5. Il ressort des pièces du dossier que le délai initial de six mois dont disposait le préfet du Nord pour procéder à l'exécution de sa décision de transférer M. A vers l'Italie a été interrompu par la saisine du magistrat désigné par la présidente du tribunal administratif d'Amiens. Ce délai a recommencé à courir à compter de la notification du jugement au préfet, le 5 juillet 2024 et est donc écoulé à la date du 5 janvier 2025. Il ne ressort pas des pièces du dossier que ce délai aurait fait l'objet d'une prolongation, ni que, dans ce délai, l'arrêté attaqué aurait été exécuté, alors que le préfet du Nord a délivré à M. A le 3 janvier 2025, postérieurement à l'introduction de sa requête d'appel, une attestation de demande d'asile dans le cadre d'une procédure normale, valable jusqu'au 20 janvier 2025, reconnaissant ainsi la compétence des autorités françaises pour se prononcer sur la demande d'asile de l'intéressé. Dès lors, les conclusions de la requête de M. A à fin d'annulation et d'injonction sont devenues sans objet.

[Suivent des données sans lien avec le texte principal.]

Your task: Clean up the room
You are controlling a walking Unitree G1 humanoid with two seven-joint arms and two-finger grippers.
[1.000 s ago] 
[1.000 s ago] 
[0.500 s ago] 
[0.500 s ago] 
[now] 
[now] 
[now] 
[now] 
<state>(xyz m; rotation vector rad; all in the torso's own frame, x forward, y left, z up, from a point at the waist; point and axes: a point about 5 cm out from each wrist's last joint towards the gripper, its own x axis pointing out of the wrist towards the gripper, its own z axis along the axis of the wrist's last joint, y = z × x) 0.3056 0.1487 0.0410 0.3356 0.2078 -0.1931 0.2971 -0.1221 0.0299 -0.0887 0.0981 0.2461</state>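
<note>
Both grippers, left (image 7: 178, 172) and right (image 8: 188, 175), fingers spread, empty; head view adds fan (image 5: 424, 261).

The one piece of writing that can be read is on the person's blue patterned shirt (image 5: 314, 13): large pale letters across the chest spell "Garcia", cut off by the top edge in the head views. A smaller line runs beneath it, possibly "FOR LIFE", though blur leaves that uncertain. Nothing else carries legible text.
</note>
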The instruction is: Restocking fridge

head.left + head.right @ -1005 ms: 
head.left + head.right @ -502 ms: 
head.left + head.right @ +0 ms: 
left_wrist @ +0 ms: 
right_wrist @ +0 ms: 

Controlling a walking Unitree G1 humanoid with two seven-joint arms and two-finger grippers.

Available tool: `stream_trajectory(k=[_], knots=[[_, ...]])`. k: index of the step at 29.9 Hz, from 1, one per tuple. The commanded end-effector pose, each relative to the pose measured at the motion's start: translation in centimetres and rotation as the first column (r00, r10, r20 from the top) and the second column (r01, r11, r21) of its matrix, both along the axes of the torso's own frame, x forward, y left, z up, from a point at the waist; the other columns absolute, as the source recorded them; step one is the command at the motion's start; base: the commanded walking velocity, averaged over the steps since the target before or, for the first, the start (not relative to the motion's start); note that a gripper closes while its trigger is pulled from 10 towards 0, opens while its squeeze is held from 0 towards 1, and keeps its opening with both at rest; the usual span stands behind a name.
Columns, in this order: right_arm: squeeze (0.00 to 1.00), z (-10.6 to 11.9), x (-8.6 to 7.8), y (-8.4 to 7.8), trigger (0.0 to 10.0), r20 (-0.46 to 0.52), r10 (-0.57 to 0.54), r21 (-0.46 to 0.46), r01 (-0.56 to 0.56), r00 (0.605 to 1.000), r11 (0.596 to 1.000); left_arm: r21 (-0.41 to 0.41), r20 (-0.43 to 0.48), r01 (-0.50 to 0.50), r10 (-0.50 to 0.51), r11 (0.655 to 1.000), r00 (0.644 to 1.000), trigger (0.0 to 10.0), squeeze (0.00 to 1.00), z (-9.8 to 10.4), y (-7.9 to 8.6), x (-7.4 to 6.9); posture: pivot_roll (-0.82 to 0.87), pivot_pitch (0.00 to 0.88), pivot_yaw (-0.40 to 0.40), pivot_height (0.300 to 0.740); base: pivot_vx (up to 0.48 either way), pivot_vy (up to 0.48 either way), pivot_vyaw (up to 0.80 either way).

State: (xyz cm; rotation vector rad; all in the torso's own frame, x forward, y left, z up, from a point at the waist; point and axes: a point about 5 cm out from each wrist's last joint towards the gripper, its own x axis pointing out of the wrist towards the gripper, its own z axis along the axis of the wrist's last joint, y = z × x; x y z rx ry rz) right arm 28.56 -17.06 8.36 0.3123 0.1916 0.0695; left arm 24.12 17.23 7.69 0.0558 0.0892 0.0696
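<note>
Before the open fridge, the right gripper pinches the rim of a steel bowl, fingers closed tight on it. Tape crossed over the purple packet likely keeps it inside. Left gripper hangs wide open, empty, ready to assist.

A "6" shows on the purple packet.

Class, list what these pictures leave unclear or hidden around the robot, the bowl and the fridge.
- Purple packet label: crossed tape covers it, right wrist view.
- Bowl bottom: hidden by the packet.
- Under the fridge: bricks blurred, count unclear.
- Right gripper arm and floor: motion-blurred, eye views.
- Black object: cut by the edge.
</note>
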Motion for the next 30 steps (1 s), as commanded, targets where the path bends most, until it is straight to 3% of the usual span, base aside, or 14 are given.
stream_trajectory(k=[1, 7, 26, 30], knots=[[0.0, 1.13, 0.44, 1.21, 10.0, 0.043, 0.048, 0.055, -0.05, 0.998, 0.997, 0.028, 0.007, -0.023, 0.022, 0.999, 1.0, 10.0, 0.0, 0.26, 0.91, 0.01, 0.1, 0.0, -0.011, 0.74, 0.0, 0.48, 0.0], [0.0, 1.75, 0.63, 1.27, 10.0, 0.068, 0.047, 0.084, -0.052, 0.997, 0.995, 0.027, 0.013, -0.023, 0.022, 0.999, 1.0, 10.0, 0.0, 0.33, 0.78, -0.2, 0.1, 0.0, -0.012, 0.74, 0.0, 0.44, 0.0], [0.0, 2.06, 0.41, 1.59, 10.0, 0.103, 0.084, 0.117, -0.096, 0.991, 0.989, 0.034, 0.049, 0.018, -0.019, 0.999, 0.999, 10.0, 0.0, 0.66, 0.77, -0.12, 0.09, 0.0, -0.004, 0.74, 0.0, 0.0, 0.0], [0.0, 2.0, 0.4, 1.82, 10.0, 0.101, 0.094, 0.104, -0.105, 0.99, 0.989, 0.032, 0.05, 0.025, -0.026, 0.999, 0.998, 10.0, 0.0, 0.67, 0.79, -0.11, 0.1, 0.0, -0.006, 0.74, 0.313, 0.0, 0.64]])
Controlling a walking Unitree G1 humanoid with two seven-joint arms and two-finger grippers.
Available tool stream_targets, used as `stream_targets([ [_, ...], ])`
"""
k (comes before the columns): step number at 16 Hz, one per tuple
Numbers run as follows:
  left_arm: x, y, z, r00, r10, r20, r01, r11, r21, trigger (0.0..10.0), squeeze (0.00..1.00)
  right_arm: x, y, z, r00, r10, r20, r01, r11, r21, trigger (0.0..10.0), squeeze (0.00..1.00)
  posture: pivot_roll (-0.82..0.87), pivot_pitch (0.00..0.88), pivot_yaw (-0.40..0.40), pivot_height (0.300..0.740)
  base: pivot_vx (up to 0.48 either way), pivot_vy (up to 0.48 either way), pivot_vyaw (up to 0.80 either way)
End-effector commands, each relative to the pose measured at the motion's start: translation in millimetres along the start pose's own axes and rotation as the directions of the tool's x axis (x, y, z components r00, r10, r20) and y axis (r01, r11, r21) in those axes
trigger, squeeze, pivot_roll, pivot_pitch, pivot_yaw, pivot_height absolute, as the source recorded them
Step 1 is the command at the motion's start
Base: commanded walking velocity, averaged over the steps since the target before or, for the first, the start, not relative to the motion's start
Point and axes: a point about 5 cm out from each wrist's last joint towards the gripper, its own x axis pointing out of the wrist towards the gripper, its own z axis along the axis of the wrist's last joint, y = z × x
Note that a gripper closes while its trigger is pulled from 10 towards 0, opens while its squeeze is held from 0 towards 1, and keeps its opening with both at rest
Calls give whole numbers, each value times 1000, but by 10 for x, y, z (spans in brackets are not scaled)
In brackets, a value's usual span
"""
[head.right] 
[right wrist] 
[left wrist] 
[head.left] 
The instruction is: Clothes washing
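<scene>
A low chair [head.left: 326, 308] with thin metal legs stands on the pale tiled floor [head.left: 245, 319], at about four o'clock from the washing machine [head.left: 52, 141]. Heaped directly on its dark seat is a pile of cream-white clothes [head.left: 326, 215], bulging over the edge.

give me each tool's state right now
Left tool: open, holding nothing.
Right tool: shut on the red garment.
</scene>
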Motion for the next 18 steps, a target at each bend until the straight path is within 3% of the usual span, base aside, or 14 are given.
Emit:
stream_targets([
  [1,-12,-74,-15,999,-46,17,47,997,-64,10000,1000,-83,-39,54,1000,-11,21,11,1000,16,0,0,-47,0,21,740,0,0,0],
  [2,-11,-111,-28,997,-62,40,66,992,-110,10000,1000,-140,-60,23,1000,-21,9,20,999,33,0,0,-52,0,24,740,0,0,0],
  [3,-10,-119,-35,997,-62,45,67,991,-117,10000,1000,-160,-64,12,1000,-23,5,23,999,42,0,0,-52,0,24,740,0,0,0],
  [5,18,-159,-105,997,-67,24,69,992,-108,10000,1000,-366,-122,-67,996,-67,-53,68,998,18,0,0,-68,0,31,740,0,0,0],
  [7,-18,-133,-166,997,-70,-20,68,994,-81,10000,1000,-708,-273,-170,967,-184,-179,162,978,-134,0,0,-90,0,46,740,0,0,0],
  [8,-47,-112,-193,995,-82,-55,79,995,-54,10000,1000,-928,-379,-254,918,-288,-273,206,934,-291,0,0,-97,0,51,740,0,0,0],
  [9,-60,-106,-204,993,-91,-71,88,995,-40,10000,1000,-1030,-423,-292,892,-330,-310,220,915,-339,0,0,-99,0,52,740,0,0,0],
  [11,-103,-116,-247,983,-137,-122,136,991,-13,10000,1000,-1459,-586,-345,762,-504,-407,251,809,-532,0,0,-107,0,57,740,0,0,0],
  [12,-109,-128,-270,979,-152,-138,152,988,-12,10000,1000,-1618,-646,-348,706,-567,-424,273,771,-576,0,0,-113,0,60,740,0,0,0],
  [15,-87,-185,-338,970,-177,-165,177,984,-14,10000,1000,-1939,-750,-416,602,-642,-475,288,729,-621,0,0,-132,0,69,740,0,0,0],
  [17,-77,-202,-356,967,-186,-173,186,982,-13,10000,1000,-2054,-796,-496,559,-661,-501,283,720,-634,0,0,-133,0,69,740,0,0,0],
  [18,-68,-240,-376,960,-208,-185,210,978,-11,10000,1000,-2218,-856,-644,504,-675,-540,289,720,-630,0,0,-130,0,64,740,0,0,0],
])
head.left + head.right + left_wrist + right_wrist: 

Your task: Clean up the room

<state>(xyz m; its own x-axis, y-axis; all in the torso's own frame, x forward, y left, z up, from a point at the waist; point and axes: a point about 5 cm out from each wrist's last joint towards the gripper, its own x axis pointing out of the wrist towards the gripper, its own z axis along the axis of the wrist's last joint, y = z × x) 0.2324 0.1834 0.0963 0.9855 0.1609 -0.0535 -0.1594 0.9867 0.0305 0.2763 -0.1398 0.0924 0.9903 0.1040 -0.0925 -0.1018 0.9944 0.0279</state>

6. Dans les circonstances de l'espèce, il n'y a pas lieu de mettre à la charge de l'Etat le versement d'une somme au titre des articles 37 de la loi du 10 juillet 1991 relative à l'aide juridique et L. 761-1 du code de justice administrative.

ORDONNE :

Article 1er : Il n'y a pas lieu de statuer sur les conclusions de la requête de M. A à fin d'annulation et d'injonction.

Article 2 : Le surplus des conclusions de la requête de M. A est rejeté.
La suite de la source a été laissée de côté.